[EXERCISE DIRECTIONS] In the entries that follow, the first line to write out is the one containing "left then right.", and the last is the one containing "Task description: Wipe". Reproduce that stretch exactly, with nothing before or after it.
(ENTRIES PROVIDED Opens)
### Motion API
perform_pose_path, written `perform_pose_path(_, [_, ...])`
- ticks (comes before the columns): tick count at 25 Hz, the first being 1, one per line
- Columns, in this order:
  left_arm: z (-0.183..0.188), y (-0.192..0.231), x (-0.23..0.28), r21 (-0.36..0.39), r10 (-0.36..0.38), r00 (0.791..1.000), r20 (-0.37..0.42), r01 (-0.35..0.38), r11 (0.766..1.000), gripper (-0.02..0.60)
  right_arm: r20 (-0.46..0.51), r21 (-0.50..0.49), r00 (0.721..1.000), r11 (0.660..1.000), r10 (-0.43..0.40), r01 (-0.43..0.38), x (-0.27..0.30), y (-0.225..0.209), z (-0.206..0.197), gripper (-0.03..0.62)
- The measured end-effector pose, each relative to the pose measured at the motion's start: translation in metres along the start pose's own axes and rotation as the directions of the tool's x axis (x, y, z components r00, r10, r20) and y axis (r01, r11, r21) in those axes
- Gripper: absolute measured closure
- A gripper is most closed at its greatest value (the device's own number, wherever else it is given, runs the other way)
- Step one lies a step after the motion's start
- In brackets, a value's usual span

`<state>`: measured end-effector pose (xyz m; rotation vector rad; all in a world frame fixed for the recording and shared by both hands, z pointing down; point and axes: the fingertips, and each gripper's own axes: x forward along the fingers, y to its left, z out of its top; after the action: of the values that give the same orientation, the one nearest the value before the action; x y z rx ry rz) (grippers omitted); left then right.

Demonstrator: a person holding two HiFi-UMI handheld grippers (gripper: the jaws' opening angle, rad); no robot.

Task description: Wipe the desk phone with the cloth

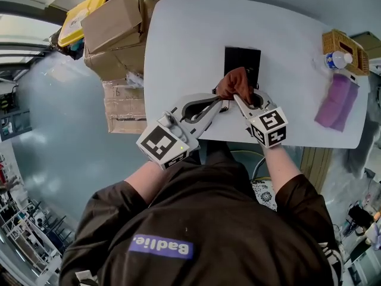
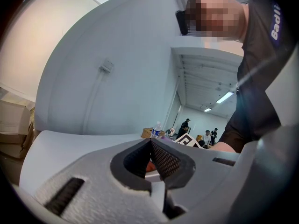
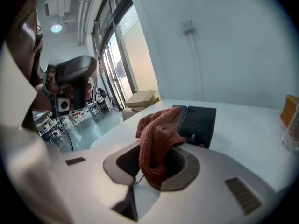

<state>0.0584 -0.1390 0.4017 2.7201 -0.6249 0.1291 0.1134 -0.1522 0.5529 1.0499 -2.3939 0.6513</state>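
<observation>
Right tool (image 1: 237, 98) pinching rust cloth (image 1: 233, 82) at black desk phone (image 1: 242, 60), left tool (image 1: 218, 105) pressed together, bottle (image 1: 336, 59), basket (image 1: 343, 43), purple rag (image 1: 337, 102) on white counter (image 1: 184, 40), cardboard boxes (image 1: 113, 31) beside, grey floor (image 1: 53, 136).

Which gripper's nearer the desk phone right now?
Right. The right gripper, clamping the cloth, sits at the near edge of the desk phone; the left gripper lies beside it, further left.
</observation>
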Motion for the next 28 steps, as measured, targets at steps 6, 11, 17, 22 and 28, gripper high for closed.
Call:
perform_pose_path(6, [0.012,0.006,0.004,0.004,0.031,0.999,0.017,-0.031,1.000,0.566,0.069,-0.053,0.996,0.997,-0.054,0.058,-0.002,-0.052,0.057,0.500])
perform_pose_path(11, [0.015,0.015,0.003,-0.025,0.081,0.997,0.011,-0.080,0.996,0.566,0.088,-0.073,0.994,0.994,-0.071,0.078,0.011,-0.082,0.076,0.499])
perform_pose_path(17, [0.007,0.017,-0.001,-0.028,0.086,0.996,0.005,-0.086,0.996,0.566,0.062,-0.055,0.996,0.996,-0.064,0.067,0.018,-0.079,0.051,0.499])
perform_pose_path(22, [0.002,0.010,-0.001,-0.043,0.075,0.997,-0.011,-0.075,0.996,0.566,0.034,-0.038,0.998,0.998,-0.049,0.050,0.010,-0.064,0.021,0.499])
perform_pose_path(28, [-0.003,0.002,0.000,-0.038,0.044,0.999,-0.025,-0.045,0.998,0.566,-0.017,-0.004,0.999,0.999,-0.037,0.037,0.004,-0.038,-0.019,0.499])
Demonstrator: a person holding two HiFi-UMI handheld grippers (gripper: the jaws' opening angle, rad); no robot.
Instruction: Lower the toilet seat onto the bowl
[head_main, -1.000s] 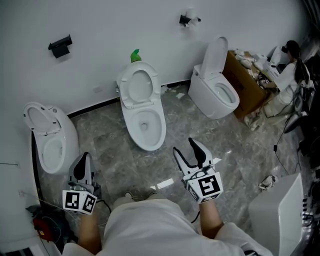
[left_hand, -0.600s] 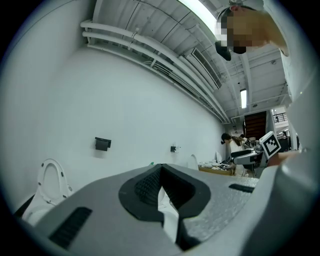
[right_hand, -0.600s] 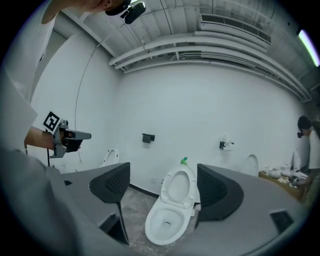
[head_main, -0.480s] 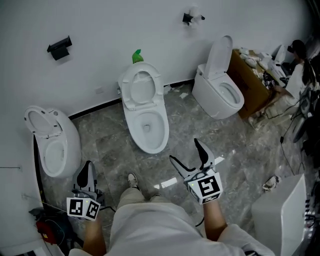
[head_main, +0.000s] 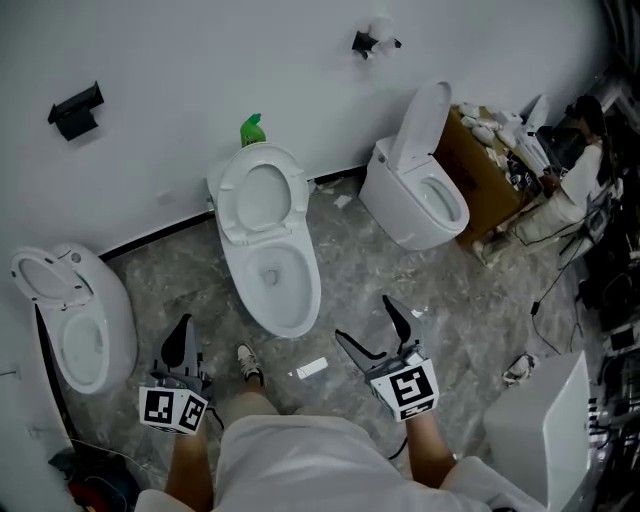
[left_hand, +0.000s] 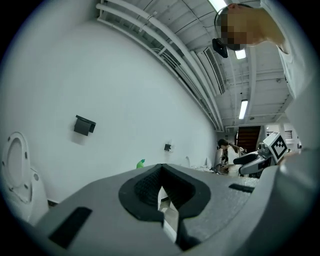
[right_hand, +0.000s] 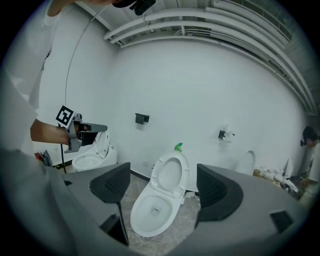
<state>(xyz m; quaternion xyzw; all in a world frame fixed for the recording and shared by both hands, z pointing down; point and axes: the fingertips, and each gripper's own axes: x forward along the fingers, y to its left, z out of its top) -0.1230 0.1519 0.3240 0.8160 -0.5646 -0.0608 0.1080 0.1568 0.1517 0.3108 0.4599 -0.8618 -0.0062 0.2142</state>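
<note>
The middle white toilet stands against the wall, its seat (head_main: 256, 193) raised upright above the bowl (head_main: 268, 274). In the right gripper view the seat (right_hand: 170, 174) and bowl (right_hand: 152, 213) show between the spread jaws, still some way off. My right gripper (head_main: 371, 329) is open and empty, low over the floor to the right of the bowl's front. My left gripper (head_main: 181, 341) is shut on nothing, left of the bowl near the floor. The left gripper view shows its pads (left_hand: 161, 191) meeting.
A second toilet (head_main: 68, 312) stands at the left and a third (head_main: 413, 192) at the right, both with seats up. A green bottle (head_main: 251, 129) sits behind the middle toilet. A cardboard box (head_main: 482, 172), cables and a person (head_main: 578, 150) are at the far right. A white scrap (head_main: 311, 368) lies on the floor.
The right gripper's jaws have spread wider than a second ago. The person has stepped forward, a shoe now showing by the bowl, and the view has shifted.
</note>
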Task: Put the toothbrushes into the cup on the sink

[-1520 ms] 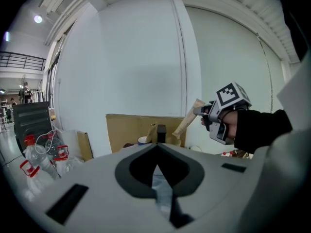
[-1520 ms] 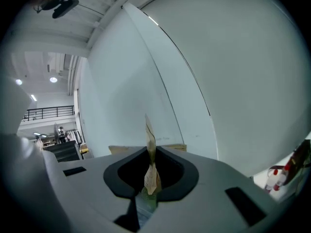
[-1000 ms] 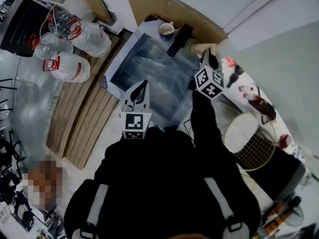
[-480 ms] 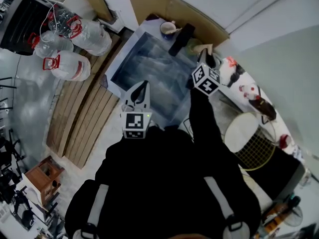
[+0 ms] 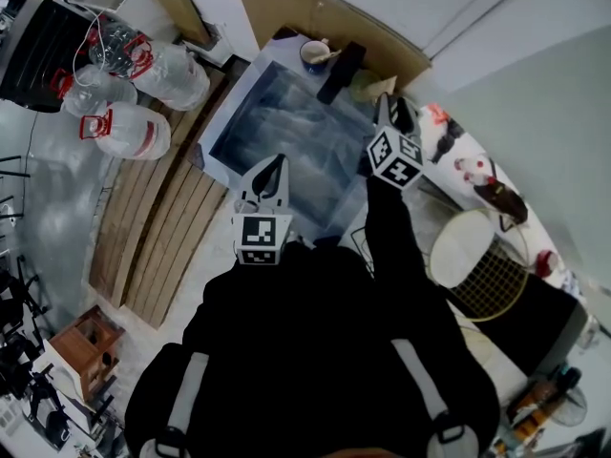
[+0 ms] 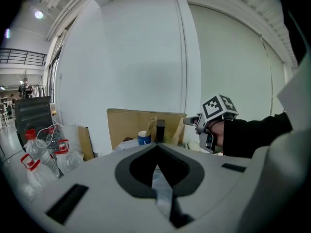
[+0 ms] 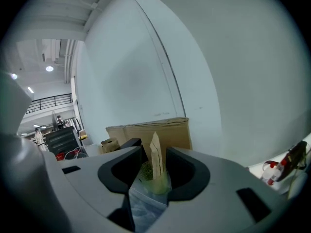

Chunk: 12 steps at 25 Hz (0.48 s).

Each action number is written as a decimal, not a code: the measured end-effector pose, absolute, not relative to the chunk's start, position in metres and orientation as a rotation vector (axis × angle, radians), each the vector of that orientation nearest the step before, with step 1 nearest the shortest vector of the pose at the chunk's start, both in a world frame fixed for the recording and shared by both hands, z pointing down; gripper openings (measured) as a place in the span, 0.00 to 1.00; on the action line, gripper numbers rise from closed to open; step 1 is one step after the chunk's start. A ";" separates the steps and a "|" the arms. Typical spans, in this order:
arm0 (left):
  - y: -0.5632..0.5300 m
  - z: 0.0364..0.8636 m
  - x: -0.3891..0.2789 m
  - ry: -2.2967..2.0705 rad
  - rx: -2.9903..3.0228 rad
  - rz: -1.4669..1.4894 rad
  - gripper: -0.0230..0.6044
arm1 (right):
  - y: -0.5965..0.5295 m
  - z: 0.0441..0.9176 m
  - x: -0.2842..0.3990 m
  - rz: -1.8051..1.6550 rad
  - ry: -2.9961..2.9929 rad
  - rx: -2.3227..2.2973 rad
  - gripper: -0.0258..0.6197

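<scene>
We see white walls [image 5: 535, 74] filling the upper right; a cardboard sheet [image 5: 286, 8] leans at top centre; wooden slats [image 5: 153, 237] and water jugs [image 5: 129, 132] lie at left.

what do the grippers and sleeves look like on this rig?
The left gripper and right gripper share pale grey shells and pointed jaws lined black. Each carries a white cube with black square markers. The right gripper's handle is grey. Sleeves are black.

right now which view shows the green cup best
The right gripper view: the green cup sits close and central, a paper-wrapped stick standing in it. The head view shows the cup small by the sink; the left gripper view, distant.
</scene>
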<state>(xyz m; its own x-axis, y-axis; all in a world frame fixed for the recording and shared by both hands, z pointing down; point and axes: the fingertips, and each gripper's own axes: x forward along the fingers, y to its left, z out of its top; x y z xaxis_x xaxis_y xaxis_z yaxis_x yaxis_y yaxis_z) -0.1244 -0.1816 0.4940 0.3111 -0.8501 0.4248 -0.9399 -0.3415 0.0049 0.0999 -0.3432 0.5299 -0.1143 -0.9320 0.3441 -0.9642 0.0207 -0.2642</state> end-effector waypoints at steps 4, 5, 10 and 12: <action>-0.177 0.486 -0.122 -1.616 2.351 0.474 0.04 | -0.327 0.512 0.099 0.632 -2.230 2.028 0.25; -0.175 0.484 -0.121 -1.614 2.358 0.463 0.04 | -0.322 0.508 0.098 0.624 -2.243 2.021 0.25; -0.164 0.478 -0.118 -1.609 2.378 0.424 0.04 | -0.292 0.489 0.093 0.592 -2.312 1.999 0.25; -0.159 0.476 -0.117 -1.605 2.383 0.419 0.04 | -0.277 0.481 0.089 0.582 -2.333 1.998 0.25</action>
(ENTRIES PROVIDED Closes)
[RESPONSE BOX]
`<state>`: measured end-effector pose (xyz m; rotation vector rad; all in a world frame fixed for the recording and shared by both hands, z pointing down; point and axes: the fingertips, and each gripper's own axes: x forward along the fingers, y to its left, z out of its top; after the action: of the values that give the same orientation, the one nearest the value before the action; x y z rx ry rz) (grippers omitted); left then right.

Demonstrator: a person holding two HiFi-UMI handheld grippers (gripper: the jaws' opening angle, rad); no robot.

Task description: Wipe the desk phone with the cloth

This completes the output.